Sağcılar, toplumsal değişimin başlıca gücü olarak sınıf mücadelesini görmez ama Marx’a ait bu anlatıyı kopyalayıp sınıfa dayalı bir mücadeleden etnik, dini veya ulusal temelli bir mücadeleye dönüştürüverirler. Macaristan’ın Viktor Orban’ı göç konusunda tam da bunu yapmıştır: Hıristiyan Avrupa’yı korumak, savunmak… Bizde de Türkiye Türklerindir anlatısı…
İtibarsızlaştırma Taktiği
Diğer taraftan, sağcılar sol muhaliflerini itibarsızlaştırmak, demokrasiye bir tehdit olarak göstermek, serbest piyasa ekonomisine potansiyel kötülük olarak tanımlamak adına Marx’ın öğretilerini korkutucu, içinde cinler olan ve dahi azaplar bulunan(!) bir anlatıya büründürmüşlerdir.
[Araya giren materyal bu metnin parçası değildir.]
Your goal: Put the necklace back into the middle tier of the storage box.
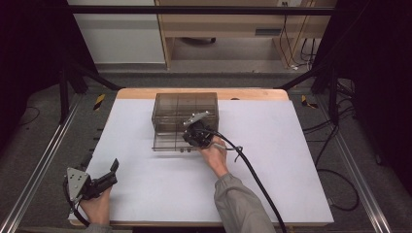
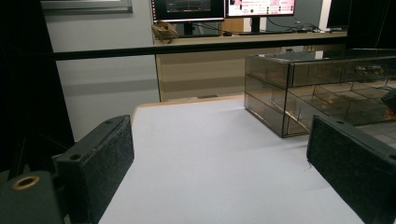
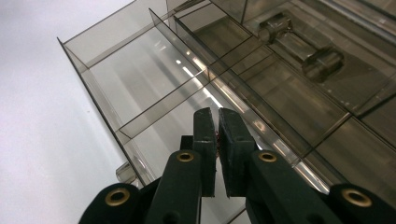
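Right gripper (image 3: 215, 122) jaws nearly closed, maybe pinching something tiny, over open drawer (image 3: 154, 88) of rigid brittle acrylic organizer (image 1: 184, 112); grip by knob; left gripper (image 1: 109, 174) spread

White-topped desk (image 1: 145, 194) spread across centre of high view, wooden edge along far side. Pale wooden cabinet (image 1: 218, 24) stood at top centre. Black cables (image 1: 335, 141) lay on grey floor (image 1: 43, 116) at right. Yellow-black tape strip (image 1: 99, 100) sat off desk's upper-left corner. Lit monitors (image 2: 187, 7) lined top of left gripper view.
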Demonstrator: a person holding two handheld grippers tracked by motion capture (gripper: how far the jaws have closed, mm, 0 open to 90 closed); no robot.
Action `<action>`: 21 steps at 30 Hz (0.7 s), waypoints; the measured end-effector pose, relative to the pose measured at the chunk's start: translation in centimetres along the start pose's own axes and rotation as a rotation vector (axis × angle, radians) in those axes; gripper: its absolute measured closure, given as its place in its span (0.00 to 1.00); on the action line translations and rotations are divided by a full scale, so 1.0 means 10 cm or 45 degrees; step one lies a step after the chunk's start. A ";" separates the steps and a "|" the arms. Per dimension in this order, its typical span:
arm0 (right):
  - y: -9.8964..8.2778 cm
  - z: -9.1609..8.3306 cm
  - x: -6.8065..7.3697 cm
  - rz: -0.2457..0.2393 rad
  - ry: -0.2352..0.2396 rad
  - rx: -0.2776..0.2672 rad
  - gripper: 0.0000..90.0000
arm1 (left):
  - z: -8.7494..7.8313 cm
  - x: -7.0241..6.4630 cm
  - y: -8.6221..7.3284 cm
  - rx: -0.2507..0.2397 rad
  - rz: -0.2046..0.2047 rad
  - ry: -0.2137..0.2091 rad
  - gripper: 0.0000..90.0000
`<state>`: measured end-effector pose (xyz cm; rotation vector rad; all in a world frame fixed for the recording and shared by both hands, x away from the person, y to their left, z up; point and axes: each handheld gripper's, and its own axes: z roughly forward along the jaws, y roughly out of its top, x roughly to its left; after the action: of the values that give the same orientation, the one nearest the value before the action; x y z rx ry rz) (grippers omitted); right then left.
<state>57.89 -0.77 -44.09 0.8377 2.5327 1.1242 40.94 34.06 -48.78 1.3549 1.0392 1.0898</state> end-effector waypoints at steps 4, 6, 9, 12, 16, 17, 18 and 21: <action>-0.01 -0.01 -0.01 0.007 -0.006 -0.002 0.94 | 0.00 0.00 0.00 0.001 0.001 0.000 0.08; -0.02 -0.01 -0.02 0.012 -0.007 -0.001 0.92 | 0.00 0.00 0.00 0.000 0.001 0.000 0.08; -0.03 -0.01 -0.02 0.025 -0.010 -0.003 0.90 | 0.00 0.00 0.00 0.001 0.002 0.000 0.08; -0.03 -0.01 -0.02 0.039 -0.007 -0.009 0.86 | 0.00 0.00 0.00 0.000 0.001 0.000 0.08; -0.02 -0.03 -0.02 0.045 -0.008 -0.016 0.84 | 0.00 0.00 0.00 0.000 0.001 0.000 0.08; -0.01 -0.04 -0.03 0.059 -0.006 -0.025 0.82 | 0.00 0.00 0.00 0.000 0.001 0.000 0.08; -0.01 -0.04 -0.03 0.059 -0.006 -0.025 0.82 | 0.00 0.00 0.00 0.000 0.001 0.000 0.08; 0.01 -0.11 -0.02 0.068 -0.002 -0.038 0.78 | 0.00 0.00 0.00 0.001 0.001 0.000 0.08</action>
<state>57.65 -1.51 -43.33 0.9030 2.4996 1.1737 40.94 34.05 -48.77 1.3564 1.0391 1.0901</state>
Sıkça kullanılan bir taktiktir, bu. Mesela, Brezilya’da Bolsonaro, İşçi Partisi ve diğer sol bileşenleri Marksist eğilimleri savunmakla, barındırmakla suçlamıştı. Ona göre, komünistlerin ülkeyi ele geçirmesine(!) karşı tek ve en sağlam engel kendisiydi. Komünistler yönetime gelirse din elden gidiyordu! Nasıl? Tanıdık geldi, değil mi?
Farklı ve çokça da zıt politik anlatılara uyarlanan bir Karl Marx külliyatı..
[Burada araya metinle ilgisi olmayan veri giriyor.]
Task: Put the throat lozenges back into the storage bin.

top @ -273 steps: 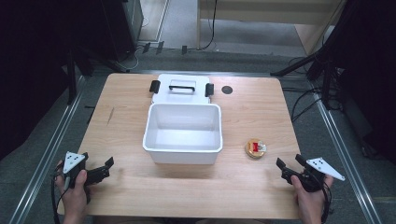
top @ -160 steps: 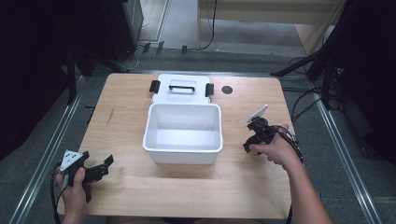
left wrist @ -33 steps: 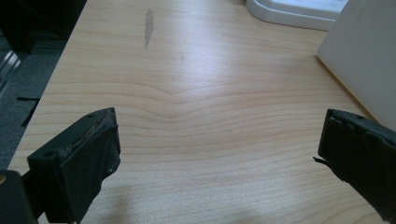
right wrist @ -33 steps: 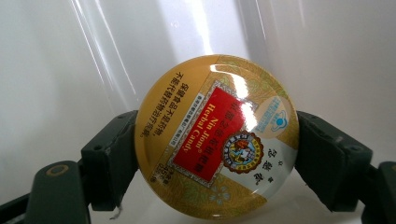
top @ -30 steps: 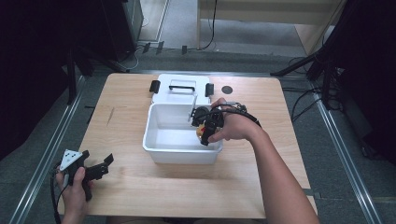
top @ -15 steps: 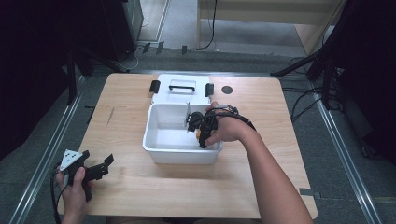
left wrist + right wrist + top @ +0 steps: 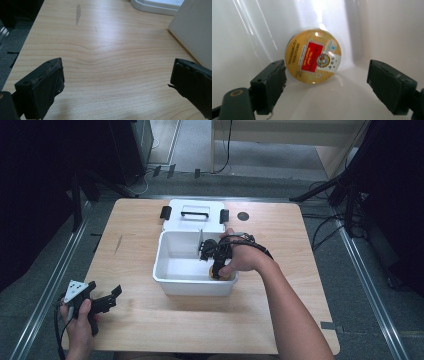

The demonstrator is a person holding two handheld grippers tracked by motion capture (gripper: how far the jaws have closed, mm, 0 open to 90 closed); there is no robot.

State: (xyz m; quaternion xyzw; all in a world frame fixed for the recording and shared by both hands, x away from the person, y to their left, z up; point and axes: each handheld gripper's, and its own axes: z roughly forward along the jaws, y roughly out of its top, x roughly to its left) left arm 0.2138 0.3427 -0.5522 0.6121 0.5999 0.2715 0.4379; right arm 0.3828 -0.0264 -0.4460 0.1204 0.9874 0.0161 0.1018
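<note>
The bench carries a white bin at its middle, with a white lid lying flat just beyond the bin's far wall. The person's right forearm comes in from the near right and slants up and left over the bin's near right corner, the wrist bent so the right tongs point down into the bin. The left hand rests at the near left corner of the bench, well apart from the bin, its left tongs lying level and aimed toward the bin.

From above, the hand covers most of the tin; a yellow edge peeks out at the bin's near right corner. The right gripper view shows it plainly: the round yellow tin with a red label leans against the bin wall, and the right tongs have just been opening, both jaws standing clear of the tin. The left gripper view shows the left tongs wide apart over bare wood, nothing between them.
</note>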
Bize göreyse, onun fikirlerinin ve yazdıklarının sürekli gücüne tanıklık etmek demek. Sınıf çelişkilerimizin bilincine varmak ve eşit bir düzen için sonuna kadar mücadele etmek.
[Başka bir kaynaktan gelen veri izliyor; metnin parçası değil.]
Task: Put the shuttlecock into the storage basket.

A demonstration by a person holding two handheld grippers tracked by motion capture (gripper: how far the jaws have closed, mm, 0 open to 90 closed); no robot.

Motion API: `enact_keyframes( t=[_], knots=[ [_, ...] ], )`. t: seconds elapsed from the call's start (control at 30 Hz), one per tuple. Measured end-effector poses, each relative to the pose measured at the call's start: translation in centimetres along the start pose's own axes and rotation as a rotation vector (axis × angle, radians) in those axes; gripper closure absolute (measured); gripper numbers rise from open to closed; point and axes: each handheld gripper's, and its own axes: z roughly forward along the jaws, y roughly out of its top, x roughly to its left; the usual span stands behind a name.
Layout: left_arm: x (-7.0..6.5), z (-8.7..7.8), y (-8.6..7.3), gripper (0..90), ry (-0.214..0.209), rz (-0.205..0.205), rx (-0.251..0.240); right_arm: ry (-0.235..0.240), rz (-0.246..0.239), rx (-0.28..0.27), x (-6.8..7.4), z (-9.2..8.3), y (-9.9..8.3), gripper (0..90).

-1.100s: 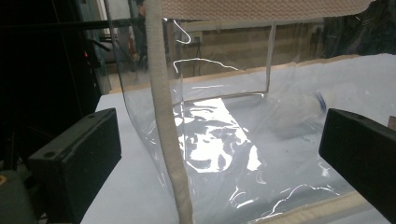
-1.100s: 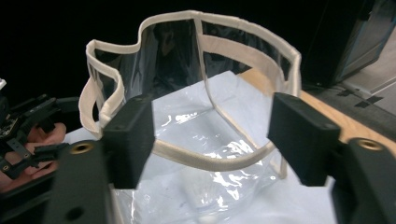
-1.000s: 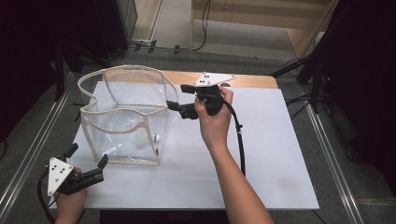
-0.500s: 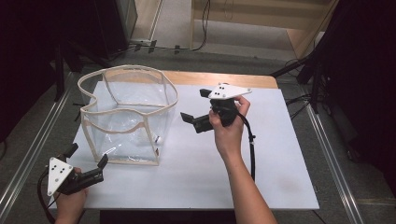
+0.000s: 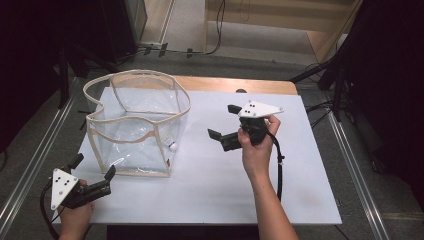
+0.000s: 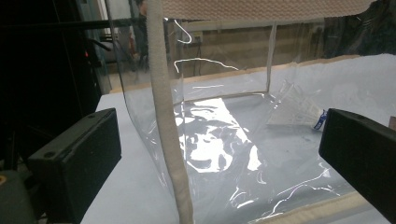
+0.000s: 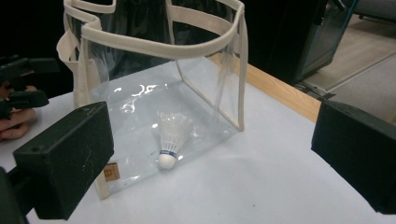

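Nearest the camera, the left gripper [image 5: 92, 182] sits at the front-left corner of the white table [image 5: 300, 200], jaws spread and empty, aimed at the corner seam of the clear tote bag [image 5: 137, 122], probably parked there to steady it. Further in, the right gripper [image 5: 224, 131] is held up mid-table, jaws wide apart with nothing in them, pointing at the bag. The shuttlecock [image 7: 170, 137] lies inside the bag on its floor, cork toward the near wall, so I'd guess it's been dropped in.
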Motion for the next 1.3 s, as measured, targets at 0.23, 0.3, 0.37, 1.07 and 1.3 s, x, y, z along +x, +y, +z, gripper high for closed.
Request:
enact_keyframes(
  t=[0.23, 0.3, 0.37, 1.07, 1.3],
  knots=[
    [0.0, 0.0, 0.0, 0.0, 0.000, 0.000, 0.000, -0.017, 0.025, -0.008, -0.5, -1.1, -1.6, 0.0],
    [0.0, 0.0, 0.0, 0.0, -0.001, 0.002, -0.001, -0.020, 0.034, -0.011, -0.6, -1.4, -2.0, 0.0],
    [0.0, 0.0, 0.0, 0.0, -0.001, 0.003, 0.000, -0.027, 0.036, -0.010, -0.7, -1.7, -2.4, 0.0],
    [-0.1, 0.0, 0.0, 0.0, -0.004, 0.009, -0.001, -0.074, 0.078, -0.006, -1.5, -3.7, -6.1, 0.0],
    [-0.1, 0.0, 0.0, 0.0, -0.004, 0.008, -0.003, -0.087, 0.082, -0.003, -1.7, -4.4, -7.0, 0.0]
  ],
)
Meral ablaya bir not: Althusser’in önerdiği bir “Das Kapital okuma tavsiyesi”ni hatırladım. Onun bu tavsiyesi sınamaya açıktır, elbette. Althusser diyor ki, “Birinci cilt birinci kısımdan itibaren okunmaya başlanırsa ya hiçbir şey anlaşılmaz ve kitap bir kenara bırakılır ya da anlaşıldığı sanılır ki bu çok daha vahimdir çünkü büyük olasılıkla anlaşılması gerekenden bambaşka şeyler anlaşılacaktır”, diyor. Sizin durum biraz buna uyuyor, Meral abla. Şöyle yapın, Das Kapital’de birinci kısmı (para ve meta) geçici olarak ayraç içine alın. Direkt olarak kitabın ikinci kısmından (paranın sermayeye dönüşümü) okumaya başlayın. Sonra, dönüp en başından okumaya devam edin. Ama bitirin kitabı, rica ederim.